There's a whole family of phonetic encoding algorithms beginning with Soundex. If you look for that (or successors like Metaphone) on npmjs.org you'll find implementations. To calculate the similarity you'll want to figure out the Levenshtein distance between two encoded words.

Jochem Stoel • Feb 20 '18 • Edited

Hmm. I don't think I need the Levenshtein distance. Yes, I am comparing two strings but based on their phonetics and not the string similarity.

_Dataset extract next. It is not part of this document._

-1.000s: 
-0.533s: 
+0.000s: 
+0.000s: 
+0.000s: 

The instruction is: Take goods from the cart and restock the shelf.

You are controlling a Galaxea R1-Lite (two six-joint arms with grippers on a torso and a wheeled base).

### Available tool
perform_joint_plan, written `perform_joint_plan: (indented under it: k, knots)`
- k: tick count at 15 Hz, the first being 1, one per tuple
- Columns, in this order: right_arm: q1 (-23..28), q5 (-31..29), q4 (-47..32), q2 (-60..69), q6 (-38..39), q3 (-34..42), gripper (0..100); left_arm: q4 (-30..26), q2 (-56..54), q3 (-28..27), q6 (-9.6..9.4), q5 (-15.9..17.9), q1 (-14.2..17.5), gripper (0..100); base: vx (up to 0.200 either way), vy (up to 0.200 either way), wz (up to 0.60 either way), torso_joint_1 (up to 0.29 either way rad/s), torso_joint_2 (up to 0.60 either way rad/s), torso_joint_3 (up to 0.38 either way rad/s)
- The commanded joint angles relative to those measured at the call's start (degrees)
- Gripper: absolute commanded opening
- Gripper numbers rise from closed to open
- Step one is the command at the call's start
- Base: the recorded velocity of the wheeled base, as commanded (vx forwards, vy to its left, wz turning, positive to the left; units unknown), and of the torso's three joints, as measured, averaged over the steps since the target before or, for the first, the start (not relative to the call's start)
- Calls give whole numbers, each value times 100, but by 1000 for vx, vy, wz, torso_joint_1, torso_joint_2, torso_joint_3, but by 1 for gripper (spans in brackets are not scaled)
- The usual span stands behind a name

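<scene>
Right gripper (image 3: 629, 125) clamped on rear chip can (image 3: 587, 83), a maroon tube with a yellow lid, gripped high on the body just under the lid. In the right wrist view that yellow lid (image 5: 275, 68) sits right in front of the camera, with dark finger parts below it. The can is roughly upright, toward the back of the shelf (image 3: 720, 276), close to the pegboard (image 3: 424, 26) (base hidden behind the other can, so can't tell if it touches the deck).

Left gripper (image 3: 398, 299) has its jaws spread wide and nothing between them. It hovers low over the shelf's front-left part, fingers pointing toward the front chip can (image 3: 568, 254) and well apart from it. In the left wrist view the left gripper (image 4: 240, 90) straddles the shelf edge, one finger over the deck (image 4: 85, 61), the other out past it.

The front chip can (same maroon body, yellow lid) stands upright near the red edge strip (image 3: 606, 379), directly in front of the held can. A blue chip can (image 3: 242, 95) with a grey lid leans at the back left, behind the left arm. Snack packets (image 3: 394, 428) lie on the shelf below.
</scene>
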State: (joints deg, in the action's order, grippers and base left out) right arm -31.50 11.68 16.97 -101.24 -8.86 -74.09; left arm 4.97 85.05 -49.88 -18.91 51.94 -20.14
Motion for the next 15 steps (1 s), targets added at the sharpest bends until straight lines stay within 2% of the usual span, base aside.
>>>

In information theory, Linguistics and computer science, the Levenshtein (Cyrillic: Левенштейн) distance is a string metric for measuring the difference between two sequences. Informally, the Levenshtein distance between two words is the minimum number of single-character edits (insertions, deletions or substitutions) required to change one word into the other. It is named after Vladimir Levenshtein, who considered this distance in 1965.[1]
Levenshtein distance may also be referred to as edit distance, although that term may also denote a larger family of distance metrics.[2]:32 It is closely related to pairwise string alignments._

Isaac Lyman • Feb 20 '18

That's what Soundex is for. It phoneticizes the words so that if they are spelled similarly in Soundex, then they also sound similar in English. Then the Levenshtein distance algorithm becomes useful for exactly what you're trying to do.